## [Dataset entries]
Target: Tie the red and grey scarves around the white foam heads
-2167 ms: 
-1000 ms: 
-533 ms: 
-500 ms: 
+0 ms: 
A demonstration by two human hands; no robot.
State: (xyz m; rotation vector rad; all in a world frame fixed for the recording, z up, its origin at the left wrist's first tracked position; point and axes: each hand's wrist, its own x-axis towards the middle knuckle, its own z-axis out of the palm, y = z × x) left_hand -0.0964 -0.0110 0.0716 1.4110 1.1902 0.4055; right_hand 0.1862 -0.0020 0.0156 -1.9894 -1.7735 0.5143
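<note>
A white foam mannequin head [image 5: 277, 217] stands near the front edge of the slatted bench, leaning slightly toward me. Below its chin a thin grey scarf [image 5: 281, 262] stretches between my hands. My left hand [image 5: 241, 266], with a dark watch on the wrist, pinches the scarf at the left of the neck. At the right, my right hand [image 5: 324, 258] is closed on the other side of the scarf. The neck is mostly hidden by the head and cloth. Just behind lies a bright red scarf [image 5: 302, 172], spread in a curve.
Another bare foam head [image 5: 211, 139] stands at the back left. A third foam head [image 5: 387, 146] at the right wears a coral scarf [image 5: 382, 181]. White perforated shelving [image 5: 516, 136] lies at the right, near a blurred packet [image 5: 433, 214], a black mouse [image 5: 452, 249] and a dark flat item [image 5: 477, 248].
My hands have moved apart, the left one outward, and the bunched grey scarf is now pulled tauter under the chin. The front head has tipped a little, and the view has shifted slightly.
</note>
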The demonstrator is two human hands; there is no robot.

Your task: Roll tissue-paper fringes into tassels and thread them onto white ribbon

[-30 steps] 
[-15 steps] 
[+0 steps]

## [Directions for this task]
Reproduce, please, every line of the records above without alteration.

## [Answer to this task]
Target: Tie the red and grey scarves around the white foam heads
-2167 ms: 
-1000 ms: 
-533 ms: 
-500 ms: 
+0 ms: 
A demonstration by two human hands; no robot.
State: (xyz m; rotation vector rad; all in a world frame fixed for the recording, z up, its origin at the left wrist's first tracked position; point and axes: each hand's wrist, its own x-axis towards the middle knuckle, its own z-axis out of the palm, y = z × x) left_hand -0.0964 -0.0110 0.0716 1.4110 1.1902 0.4055; right_hand 0.1862 -0.0020 0.0156 -1.9894 -1.7735 0.5143
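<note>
A white foam mannequin head [image 5: 277, 217] stands near the front edge of the slatted bench, leaning slightly toward me. Below its chin a thin grey scarf [image 5: 281, 262] stretches between my hands. My left hand [image 5: 241, 266], with a dark watch on the wrist, pinches the scarf at the left of the neck. At the right, my right hand [image 5: 324, 258] is closed on the other side of the scarf. The neck is mostly hidden by the head and cloth. Just behind lies a bright red scarf [image 5: 302, 172], spread in a curve.
Another bare foam head [image 5: 211, 139] stands at the back left. A third foam head [image 5: 387, 146] at the right wears a coral scarf [image 5: 382, 181]. White perforated shelving [image 5: 516, 136] lies at the right, near a blurred packet [image 5: 433, 214], a black mouse [image 5: 452, 249] and a dark flat item [image 5: 477, 248].
My hands have moved apart, the left one outward, and the bunched grey scarf is now pulled tauter under the chin. The front head has tipped a little, and the view has shifted slightly.
</note>
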The demonstrator is two human hands; there is no robot.

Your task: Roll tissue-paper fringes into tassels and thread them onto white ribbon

[-30 steps] 
[-15 steps] 
[+0 steps]

Nothing else belongs in this answer.